Tuesday, September 28, 2021

Calculus & Climate Change

Each student is on a path, and where and how that path is laid out is what determines how far they will go in their training.

The thing is, determining our trajectory is more difficult than many believe. You cannot just sit down and work it out like calculus. It is determined by not only where we are, but where we came from and where we are going. A good, hard look at ourselves today is only a snapshot, a single point on a graph that spans our entire career.

Crazy as this sounds, we want our trajectory to be like global warming. It will start out gentle, under the radar. But we want to hit a point where our skill and knowledge starts accumulating, building up and becoming its own catalyst. 

But, like climate change, a single snapshot will not give us the full picture. It seems to be panning out to an average September day today. Looking at that, there is no indication that a catastrophic change in climate is taking place. Each day will have its ups and downs, some cooler and some warmer. Some downright hot or blistering cold. However overall the changes are undeniable; temperatures are moving at an upward trajectory at an increasingly rapid pace.

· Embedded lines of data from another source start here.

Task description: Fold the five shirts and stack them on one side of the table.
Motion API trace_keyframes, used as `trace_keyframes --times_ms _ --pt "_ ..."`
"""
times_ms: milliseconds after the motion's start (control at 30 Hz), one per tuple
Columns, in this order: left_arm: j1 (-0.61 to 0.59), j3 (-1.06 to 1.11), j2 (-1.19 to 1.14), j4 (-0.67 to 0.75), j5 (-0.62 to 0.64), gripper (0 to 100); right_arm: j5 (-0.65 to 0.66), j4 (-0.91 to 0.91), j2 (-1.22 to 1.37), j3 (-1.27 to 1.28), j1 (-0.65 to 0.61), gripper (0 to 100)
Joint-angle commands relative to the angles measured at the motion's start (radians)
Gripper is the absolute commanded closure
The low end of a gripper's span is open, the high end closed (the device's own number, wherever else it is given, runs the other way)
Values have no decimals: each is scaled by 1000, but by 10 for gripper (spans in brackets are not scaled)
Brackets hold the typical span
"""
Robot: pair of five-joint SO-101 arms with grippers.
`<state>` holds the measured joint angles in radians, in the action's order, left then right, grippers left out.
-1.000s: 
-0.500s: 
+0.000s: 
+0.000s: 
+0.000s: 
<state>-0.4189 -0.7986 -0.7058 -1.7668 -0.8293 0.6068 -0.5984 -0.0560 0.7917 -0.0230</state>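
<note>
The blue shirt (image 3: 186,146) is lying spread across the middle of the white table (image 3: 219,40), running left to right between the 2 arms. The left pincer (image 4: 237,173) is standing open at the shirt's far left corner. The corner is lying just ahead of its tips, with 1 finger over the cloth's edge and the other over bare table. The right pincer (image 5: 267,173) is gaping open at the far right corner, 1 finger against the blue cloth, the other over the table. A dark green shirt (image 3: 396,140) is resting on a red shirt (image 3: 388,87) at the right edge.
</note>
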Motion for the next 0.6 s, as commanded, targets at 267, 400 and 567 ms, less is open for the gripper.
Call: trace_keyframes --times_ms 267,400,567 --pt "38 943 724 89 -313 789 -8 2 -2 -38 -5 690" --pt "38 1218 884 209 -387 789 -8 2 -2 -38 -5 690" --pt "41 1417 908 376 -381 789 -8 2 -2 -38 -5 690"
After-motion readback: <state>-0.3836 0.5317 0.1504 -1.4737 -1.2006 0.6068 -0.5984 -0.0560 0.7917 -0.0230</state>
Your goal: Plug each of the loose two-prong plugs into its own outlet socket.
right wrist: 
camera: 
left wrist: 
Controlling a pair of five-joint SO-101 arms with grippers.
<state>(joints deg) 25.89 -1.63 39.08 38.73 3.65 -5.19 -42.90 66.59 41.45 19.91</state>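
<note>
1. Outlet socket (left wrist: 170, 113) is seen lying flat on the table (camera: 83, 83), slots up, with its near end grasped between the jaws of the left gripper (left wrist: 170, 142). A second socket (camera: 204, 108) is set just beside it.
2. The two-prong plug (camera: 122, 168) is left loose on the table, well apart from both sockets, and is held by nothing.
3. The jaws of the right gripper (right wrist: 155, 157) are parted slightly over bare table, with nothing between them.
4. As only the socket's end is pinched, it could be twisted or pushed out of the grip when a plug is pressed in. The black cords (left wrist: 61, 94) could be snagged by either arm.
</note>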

This is what our training needs to look like. There will to be days that feel like you’re moving backwards. There will be days where you feel like Edison with 10,000 failed attempts. And there should be days when you feel like Edison during that one successful attempt and the world lights up around you.

No matter what, each student has a trajectory. However, if you are not consistently checking and measuring, revisiting and fortifying your training, you will not have a clear idea of what that trajectory is, nor how to influence it.